Layer 3: Implement Rigorous Help Desk Identity Verification
The Marks & Spencer attack proved that help desk procedures are critical attack vectors. Organizations should implement multi-factor verification for help desk requests. A simple password reset should never occur based solely on a phone call. Organizations should require physical ID verification, callback procedures using verified contact information, multiple verification questions not publicly available on social media, manager approval for privileged access changes, and notification to the affected employee when account changes are made.
Layer 4: Contract and Vendor Risk Management
The Coinbase incident demonstrated that attackers will target third-party vendors with weaker security practices. Organizations should implement strict background checks for vendors with access to sensitive data, require regular security training for all third-party staff, monitor vendor access logs for unusual activity, and conduct surprise audits of vendor compliance.
Layer 5: Executive Communication Channel Security
Executives and finance employees should use separate communication channels for sensitive requests than for routine communication. The cost of implementing separate channels for financial authorization is negligible compared to the cost of a single $25 million fraud.
Layer 6: Rapid Detection and Response
Organizations should implement systems to detect unusual behavior immediately.

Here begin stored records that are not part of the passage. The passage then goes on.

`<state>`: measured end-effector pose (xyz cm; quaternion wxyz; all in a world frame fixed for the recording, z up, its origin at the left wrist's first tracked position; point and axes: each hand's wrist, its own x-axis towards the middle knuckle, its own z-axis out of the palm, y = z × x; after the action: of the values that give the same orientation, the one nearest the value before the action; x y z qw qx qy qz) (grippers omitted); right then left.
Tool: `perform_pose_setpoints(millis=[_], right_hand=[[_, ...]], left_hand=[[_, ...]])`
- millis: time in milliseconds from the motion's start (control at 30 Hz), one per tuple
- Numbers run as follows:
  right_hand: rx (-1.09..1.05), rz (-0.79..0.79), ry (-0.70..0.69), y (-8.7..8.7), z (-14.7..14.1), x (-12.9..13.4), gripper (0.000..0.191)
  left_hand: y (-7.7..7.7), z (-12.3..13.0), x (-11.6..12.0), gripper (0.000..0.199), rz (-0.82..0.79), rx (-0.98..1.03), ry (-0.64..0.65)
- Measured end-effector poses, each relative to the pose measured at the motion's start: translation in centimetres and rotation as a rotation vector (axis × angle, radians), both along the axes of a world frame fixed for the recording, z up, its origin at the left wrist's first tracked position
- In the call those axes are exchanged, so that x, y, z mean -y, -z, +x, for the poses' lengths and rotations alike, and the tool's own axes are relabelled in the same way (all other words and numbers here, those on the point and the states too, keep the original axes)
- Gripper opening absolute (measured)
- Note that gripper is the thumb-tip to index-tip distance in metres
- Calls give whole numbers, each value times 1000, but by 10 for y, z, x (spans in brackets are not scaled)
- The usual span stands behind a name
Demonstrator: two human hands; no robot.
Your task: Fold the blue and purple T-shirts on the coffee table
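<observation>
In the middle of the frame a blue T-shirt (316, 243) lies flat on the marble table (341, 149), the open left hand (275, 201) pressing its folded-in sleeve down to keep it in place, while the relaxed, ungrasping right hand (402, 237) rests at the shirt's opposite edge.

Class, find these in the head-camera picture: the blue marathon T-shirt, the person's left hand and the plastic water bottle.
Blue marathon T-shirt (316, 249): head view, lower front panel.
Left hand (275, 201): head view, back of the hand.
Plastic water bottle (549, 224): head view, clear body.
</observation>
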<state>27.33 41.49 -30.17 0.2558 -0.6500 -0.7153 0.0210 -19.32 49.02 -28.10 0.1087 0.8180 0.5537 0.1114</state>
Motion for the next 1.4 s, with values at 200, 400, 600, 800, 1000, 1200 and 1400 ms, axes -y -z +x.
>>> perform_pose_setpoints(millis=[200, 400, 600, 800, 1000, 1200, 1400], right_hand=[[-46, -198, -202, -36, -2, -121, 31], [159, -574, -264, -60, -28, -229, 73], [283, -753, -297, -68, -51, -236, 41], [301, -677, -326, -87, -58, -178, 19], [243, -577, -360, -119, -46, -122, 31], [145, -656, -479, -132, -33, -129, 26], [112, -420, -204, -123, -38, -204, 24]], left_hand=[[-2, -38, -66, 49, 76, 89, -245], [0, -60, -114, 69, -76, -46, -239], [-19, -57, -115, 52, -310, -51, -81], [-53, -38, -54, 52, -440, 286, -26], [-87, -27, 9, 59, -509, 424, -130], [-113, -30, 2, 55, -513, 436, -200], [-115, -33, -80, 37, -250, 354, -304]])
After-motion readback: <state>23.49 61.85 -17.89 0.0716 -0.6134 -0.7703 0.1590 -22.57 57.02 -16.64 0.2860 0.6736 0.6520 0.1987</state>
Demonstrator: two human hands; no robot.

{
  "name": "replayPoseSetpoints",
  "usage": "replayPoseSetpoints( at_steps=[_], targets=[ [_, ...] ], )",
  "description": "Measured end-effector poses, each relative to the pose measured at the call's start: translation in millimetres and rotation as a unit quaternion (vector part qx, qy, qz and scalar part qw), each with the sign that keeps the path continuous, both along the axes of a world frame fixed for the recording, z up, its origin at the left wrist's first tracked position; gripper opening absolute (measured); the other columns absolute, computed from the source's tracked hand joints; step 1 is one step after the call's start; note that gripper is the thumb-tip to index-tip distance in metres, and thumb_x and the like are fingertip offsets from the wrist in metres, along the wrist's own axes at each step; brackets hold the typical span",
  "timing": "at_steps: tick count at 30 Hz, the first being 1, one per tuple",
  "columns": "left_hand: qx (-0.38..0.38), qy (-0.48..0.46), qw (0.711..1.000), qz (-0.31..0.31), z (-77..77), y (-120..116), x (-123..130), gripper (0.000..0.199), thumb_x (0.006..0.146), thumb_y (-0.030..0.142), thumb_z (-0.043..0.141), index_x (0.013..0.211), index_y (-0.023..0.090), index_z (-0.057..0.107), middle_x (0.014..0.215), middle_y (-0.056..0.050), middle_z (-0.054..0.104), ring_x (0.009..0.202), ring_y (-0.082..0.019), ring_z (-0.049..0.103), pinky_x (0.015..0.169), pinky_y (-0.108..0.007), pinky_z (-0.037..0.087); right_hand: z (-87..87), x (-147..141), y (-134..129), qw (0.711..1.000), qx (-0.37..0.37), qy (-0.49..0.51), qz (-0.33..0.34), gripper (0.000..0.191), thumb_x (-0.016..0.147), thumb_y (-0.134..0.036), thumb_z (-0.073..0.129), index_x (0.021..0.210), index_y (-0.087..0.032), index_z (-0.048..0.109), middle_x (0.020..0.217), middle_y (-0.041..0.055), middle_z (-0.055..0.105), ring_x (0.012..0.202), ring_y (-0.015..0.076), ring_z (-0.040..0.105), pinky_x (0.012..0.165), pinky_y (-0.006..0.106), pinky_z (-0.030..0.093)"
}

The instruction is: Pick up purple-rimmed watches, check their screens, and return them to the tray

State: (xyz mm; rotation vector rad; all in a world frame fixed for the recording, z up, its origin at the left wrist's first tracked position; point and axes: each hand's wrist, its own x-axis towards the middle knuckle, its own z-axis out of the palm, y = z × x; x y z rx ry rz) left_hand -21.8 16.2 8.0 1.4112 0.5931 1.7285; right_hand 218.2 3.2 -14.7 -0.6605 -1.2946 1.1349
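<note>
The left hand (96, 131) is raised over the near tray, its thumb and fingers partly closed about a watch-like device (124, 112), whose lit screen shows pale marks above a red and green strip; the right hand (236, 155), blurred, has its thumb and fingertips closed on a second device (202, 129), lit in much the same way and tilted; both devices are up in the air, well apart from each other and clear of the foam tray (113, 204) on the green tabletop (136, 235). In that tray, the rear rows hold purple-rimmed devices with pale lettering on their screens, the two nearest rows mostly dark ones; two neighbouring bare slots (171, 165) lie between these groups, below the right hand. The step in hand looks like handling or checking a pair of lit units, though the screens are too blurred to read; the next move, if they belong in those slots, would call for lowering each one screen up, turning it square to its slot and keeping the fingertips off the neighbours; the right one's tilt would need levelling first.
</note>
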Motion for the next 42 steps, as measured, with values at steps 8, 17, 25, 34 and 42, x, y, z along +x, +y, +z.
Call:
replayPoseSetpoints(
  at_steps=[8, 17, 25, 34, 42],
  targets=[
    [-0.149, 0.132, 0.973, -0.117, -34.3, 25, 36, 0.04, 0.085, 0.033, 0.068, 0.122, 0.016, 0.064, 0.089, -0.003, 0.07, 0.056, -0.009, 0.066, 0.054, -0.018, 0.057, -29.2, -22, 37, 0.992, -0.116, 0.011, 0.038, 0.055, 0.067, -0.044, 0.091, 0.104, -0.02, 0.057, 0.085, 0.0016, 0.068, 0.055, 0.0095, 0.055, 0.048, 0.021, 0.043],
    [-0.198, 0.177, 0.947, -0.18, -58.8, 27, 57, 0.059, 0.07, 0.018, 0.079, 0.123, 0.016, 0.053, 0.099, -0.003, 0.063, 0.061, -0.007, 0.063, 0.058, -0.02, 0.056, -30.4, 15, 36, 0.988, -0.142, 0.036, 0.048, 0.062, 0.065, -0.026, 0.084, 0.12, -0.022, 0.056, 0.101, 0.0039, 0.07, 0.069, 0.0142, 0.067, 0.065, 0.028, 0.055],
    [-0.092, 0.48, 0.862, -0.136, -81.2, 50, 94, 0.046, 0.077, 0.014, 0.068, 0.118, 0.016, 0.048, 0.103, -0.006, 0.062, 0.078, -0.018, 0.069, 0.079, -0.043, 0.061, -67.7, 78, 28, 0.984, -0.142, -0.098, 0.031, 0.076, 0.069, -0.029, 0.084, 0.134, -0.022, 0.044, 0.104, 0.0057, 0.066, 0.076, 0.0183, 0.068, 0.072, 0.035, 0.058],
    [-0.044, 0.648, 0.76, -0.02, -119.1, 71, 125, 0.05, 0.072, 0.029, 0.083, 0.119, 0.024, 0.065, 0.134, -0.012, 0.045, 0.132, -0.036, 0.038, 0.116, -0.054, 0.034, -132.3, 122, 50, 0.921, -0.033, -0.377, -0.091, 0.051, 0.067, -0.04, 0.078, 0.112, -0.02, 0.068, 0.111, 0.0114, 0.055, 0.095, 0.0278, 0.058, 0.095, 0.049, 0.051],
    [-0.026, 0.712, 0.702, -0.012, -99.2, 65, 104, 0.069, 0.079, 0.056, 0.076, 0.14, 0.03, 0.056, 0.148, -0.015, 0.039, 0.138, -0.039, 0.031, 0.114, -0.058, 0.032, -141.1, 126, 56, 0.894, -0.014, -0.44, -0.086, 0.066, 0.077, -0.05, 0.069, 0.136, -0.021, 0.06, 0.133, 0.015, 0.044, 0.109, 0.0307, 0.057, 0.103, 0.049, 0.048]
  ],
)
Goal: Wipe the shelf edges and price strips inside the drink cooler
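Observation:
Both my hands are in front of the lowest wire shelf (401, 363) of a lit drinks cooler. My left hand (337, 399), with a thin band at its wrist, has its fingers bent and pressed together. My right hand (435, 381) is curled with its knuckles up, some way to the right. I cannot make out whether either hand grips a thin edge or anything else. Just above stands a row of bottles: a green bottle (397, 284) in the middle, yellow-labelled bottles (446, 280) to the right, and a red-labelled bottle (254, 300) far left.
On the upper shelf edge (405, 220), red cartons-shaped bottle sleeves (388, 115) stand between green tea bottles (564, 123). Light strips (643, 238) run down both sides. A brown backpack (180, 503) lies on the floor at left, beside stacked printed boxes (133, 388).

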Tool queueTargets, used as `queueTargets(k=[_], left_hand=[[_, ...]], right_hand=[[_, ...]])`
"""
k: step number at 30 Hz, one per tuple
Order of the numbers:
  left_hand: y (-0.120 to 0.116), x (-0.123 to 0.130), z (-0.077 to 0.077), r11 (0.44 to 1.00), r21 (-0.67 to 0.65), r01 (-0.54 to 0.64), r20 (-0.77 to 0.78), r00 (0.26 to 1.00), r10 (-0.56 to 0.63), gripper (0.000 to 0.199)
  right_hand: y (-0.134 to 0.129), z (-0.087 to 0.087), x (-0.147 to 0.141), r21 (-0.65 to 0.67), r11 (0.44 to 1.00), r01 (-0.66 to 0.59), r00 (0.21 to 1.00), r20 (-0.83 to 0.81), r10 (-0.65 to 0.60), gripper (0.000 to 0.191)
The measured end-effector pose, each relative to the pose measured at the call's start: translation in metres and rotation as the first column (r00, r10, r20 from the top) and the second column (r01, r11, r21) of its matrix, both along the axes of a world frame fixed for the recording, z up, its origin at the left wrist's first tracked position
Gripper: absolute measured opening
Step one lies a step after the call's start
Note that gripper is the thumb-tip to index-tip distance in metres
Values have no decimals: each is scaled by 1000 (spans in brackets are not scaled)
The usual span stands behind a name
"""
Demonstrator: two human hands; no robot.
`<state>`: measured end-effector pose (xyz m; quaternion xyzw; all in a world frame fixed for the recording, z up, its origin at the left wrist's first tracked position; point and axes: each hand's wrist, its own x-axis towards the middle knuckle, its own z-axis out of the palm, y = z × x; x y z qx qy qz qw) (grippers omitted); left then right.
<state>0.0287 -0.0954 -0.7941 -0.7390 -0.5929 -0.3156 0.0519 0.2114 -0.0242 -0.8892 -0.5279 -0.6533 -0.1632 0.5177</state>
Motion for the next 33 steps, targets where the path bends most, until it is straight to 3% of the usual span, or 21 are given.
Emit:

If an employee who typically accesses systems during business hours suddenly connects at 3 AM from a different country, this should trigger immediate verification. The speed of detection determines whether an attack stops at one compromised account or propagates through the organization.
Conclusion: Social Engineering as the Permanent Security Reality
Social engineering is not a problem that will be solved by technology. It is a permanent feature of modern security because it exploits human nature itself. The incidents in 2025 have demonstrated that even large, well-resourced organizations (Arup, Marks & Spencer, Coinbase, LexisNexis) cannot eliminate social engineering risk—they can only manage it through rigorous procedures and rapid response.
The only effective defense is human vigilance, organizational processes that verify before acting, and a culture that celebrates the person who says, “wait, let me double-check.” Every person in your organization is a potential target. Every interaction could be an attack. The difference between survival and catastrophe is whether people verify requests through independent channels and whether the organization responds with speed and determination.